Thinks 1420

NYTimes: “The data suggests that after decades of life expectancy marching upward thanks to medical and technological advancements, humans could be closing in on the limits of what’s possible for average life span. “We’re basically suggesting that as long as we live now is about as long as we’re going to live,” said S. Jay Olshansky, a professor of epidemiology and biostatistics at the University of Illinois Chicago, who led the study. He predicted maximum life expectancy will end up around 87 years — approximately 84 for men, and 90 for women — an average age that several countries are already close to achieving.”

FT reviews “The Great Transformation: China’s Road from Revolution to Reform”: “The history of China’s “great transformation”, the authors argue, is key to understanding how China became the authoritarian developmental state that it is today.

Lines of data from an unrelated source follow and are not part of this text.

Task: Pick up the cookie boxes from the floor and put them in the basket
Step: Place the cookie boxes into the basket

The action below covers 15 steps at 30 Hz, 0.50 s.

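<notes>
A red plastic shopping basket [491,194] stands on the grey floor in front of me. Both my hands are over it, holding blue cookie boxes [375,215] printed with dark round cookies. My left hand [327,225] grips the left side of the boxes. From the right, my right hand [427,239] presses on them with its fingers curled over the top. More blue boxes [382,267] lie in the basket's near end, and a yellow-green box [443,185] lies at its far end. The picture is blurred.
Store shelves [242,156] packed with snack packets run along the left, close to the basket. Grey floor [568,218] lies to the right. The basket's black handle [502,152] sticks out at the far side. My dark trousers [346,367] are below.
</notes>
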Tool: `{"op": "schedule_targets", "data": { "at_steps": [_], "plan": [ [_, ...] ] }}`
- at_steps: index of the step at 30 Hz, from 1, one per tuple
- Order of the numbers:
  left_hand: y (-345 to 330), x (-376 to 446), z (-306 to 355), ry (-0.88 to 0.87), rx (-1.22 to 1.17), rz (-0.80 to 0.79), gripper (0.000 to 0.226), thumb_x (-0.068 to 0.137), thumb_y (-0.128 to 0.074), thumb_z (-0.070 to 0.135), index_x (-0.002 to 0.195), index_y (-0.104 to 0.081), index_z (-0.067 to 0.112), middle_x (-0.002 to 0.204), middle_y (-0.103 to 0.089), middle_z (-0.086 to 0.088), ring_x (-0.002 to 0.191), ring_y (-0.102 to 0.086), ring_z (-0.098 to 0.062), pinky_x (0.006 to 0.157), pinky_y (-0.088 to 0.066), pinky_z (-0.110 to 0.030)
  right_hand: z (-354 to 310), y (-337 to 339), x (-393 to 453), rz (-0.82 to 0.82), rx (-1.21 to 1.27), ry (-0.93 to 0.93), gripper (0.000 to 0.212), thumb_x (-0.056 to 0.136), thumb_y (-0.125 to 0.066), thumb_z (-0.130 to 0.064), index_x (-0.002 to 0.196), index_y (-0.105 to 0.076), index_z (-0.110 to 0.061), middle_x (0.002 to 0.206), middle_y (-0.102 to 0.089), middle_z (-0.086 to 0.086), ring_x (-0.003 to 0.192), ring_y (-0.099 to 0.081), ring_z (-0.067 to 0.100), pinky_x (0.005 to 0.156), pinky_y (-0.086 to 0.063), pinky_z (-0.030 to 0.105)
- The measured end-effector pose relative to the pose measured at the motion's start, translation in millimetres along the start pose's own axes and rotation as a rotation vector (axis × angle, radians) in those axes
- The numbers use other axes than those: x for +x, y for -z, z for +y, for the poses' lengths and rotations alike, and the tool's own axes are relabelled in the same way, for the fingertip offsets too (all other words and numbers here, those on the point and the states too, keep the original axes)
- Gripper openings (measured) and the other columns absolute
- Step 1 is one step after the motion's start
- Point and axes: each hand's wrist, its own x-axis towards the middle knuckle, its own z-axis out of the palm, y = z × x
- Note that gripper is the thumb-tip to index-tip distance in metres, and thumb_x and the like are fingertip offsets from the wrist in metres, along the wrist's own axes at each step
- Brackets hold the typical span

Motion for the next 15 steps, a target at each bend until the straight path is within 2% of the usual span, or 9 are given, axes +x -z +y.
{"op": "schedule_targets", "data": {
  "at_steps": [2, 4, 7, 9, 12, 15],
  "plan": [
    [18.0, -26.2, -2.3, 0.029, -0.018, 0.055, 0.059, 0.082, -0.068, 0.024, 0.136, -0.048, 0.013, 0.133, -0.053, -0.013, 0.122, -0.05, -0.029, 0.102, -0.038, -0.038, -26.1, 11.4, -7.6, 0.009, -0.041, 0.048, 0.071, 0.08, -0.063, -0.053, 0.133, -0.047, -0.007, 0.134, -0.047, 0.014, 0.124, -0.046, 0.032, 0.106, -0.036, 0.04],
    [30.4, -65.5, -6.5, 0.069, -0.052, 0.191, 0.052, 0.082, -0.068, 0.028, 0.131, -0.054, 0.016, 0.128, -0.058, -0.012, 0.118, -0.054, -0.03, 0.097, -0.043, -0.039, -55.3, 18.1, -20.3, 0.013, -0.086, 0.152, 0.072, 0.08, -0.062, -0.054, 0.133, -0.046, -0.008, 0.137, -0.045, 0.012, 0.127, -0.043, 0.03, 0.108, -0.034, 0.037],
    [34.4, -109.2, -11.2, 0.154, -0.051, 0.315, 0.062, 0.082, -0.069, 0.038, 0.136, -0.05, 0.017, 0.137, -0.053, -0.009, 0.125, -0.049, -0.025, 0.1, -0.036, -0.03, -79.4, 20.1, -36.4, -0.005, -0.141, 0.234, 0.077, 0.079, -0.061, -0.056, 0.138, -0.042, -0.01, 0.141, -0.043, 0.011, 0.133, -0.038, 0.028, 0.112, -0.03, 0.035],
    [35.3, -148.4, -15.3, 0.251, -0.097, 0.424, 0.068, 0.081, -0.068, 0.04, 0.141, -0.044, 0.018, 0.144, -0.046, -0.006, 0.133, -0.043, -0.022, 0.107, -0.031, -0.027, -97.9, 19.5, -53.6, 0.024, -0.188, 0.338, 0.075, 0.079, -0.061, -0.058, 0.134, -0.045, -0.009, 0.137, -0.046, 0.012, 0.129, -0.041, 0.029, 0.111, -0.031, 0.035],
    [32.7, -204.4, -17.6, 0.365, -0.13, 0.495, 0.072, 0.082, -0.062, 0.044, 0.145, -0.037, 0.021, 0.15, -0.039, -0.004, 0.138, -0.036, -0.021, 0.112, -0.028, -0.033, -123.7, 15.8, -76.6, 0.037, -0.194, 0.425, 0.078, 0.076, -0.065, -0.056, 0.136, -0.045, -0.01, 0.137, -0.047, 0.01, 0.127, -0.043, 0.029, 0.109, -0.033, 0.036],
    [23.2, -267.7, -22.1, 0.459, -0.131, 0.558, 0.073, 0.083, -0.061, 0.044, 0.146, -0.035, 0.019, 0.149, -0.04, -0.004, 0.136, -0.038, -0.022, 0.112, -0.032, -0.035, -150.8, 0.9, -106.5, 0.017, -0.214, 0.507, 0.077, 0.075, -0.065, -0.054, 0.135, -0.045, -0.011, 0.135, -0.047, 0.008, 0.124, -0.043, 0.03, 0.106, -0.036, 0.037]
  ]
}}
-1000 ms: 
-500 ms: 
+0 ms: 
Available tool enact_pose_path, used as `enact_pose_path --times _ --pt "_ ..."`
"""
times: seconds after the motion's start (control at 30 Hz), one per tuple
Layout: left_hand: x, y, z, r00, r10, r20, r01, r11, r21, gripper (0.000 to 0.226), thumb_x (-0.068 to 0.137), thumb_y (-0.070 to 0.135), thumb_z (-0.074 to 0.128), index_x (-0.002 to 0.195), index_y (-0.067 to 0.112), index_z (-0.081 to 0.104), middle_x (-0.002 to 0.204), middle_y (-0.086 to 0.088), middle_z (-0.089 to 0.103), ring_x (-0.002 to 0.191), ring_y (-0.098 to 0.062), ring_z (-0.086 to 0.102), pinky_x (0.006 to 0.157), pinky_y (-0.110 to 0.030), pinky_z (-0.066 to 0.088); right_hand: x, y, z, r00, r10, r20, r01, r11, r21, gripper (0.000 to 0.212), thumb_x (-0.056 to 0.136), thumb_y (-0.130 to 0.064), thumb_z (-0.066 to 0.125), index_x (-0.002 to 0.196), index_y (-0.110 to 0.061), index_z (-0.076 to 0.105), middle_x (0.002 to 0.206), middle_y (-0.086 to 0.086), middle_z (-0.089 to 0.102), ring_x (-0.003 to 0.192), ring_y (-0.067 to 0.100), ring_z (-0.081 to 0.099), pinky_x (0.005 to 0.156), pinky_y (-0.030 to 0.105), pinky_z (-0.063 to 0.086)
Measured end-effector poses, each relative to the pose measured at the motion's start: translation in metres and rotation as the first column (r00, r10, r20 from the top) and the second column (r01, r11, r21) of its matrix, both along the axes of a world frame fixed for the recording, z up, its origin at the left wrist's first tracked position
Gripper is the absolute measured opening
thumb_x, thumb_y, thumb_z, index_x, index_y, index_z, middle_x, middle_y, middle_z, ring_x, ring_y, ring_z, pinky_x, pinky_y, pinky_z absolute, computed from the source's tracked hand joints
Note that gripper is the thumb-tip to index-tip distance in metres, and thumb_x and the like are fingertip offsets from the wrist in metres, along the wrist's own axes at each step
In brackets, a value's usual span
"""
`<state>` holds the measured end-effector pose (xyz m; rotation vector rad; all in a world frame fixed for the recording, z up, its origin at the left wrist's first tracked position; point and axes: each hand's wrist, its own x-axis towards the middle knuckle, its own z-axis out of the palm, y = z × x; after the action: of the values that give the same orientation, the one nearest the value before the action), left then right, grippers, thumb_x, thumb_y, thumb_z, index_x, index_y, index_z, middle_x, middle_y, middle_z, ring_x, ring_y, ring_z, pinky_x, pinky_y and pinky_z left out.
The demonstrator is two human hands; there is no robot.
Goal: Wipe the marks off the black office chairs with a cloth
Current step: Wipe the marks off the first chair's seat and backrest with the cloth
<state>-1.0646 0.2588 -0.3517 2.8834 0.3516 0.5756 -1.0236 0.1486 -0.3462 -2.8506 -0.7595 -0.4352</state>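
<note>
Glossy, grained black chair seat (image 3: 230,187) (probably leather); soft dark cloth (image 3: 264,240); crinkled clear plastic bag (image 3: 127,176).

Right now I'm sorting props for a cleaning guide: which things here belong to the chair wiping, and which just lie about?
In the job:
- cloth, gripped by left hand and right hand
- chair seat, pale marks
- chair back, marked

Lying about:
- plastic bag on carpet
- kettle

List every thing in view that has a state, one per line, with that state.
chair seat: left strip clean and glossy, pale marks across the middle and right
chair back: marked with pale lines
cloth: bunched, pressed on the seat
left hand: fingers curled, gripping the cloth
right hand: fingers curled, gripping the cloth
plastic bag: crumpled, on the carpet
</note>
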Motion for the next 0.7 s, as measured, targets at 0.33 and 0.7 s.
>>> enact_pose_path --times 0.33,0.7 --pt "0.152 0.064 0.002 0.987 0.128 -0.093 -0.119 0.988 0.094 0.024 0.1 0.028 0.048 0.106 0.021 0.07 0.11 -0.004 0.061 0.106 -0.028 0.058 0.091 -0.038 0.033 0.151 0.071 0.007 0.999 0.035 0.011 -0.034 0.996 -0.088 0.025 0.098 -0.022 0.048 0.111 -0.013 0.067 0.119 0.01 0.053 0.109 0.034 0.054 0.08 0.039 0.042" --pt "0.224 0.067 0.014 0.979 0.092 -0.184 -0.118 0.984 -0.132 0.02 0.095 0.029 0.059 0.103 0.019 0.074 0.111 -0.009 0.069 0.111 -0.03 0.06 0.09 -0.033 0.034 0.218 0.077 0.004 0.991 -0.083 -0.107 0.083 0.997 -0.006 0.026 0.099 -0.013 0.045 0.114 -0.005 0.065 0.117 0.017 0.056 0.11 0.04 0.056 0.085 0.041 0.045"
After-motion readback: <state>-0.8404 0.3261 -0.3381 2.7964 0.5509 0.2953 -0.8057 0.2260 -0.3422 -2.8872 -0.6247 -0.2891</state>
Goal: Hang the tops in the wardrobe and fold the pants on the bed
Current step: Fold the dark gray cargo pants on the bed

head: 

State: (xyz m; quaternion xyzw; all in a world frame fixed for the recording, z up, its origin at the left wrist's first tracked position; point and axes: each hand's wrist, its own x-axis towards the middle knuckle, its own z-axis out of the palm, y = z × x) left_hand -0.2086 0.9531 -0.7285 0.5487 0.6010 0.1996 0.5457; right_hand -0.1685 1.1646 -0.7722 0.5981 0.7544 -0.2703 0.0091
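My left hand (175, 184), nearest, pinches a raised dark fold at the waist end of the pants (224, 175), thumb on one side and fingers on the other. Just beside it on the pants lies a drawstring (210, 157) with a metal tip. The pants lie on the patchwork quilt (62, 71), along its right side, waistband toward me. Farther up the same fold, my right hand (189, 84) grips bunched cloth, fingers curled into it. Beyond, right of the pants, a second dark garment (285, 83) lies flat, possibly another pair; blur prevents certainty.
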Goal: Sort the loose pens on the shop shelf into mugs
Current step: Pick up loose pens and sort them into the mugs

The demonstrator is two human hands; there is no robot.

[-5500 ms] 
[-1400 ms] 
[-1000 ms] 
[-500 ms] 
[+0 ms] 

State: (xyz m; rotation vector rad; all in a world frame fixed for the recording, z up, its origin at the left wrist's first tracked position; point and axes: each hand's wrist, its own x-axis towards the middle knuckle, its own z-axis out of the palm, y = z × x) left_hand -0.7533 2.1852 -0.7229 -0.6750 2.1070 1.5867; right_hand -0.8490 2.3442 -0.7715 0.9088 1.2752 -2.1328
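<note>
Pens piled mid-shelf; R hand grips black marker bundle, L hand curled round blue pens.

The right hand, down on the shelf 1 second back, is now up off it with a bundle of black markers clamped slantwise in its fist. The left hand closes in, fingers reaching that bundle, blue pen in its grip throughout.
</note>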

First, they emphasise that much of China’s dazzling economic growth over the past 40-some years was due to contingency and individual entrepreneurs rather than centralised political planning. Second, although Deng suffered terribly in the crazed dictatorship of the Cultural Revolution, through the 1980s and 1990s he never contemplated political alongside economic reform; his status as a revolutionary elder ensured that his views would trump those of his more liberal junior ministers. The epochal upheaval of the 1970s is thus “also a story of missed opportunities” for breaking with autocracy’s “corruption, mismanagement and widespread abuses”.”

WSJ: “Forget window seats versus aisle seats. The most contentious debate in travel is what type of suitcase you should buy. The popularity of hard-shell luggage has exploded over the past decade. It has been driven by advances in material technology that made hard-sided suitcases more durable, and the rise of direct-to-consumer brands like Away. Hard-sided bags tend to cost more than comparable soft-sided luggage. Fans of each luggage category aren’t quiet about their preferences. Hard-shell die-hards regularly cite the durability and aesthetics of their favorite suitcases. Soft-sided aficionados appreciate the flexibility a fabric-encased bag provides.”

FT: “Apple’s Vision Pro…is a headset worn over the eyes, but ingenious camera and display technology beams your surroundings back at you with exceptional clarity while overlaying it with digital content: icons, menus, apps and as many screens as you want, all easily moveable and resizable. Perhaps its most remarkable quality is the understated realism of that synthesis, with virtual objects casting subtle shadows and reflecting light as if they were really in the room. “We wanted to make sure that you felt like you were where you were,” says Richard Howarth, Apple’s vice-president of industrial design. “So we put an awful lot of effort into the clarity — of the glass, the optics, the whole system — to make sure you didn’t feel separated from it.” This is full digital immersion, but you don’t feel imprisoned by it — indeed, Alan Dye, Apple’s vice-president of human interface design, contrasts the “freedom” of the Vision Pro with the way you’re “locked in” to a standard screen. “Tim [Cook, Apple’s CEO] often talks about how it’s the first [Apple] product you look through, and not at,” he says. “I think that’s a lovely sentiment.””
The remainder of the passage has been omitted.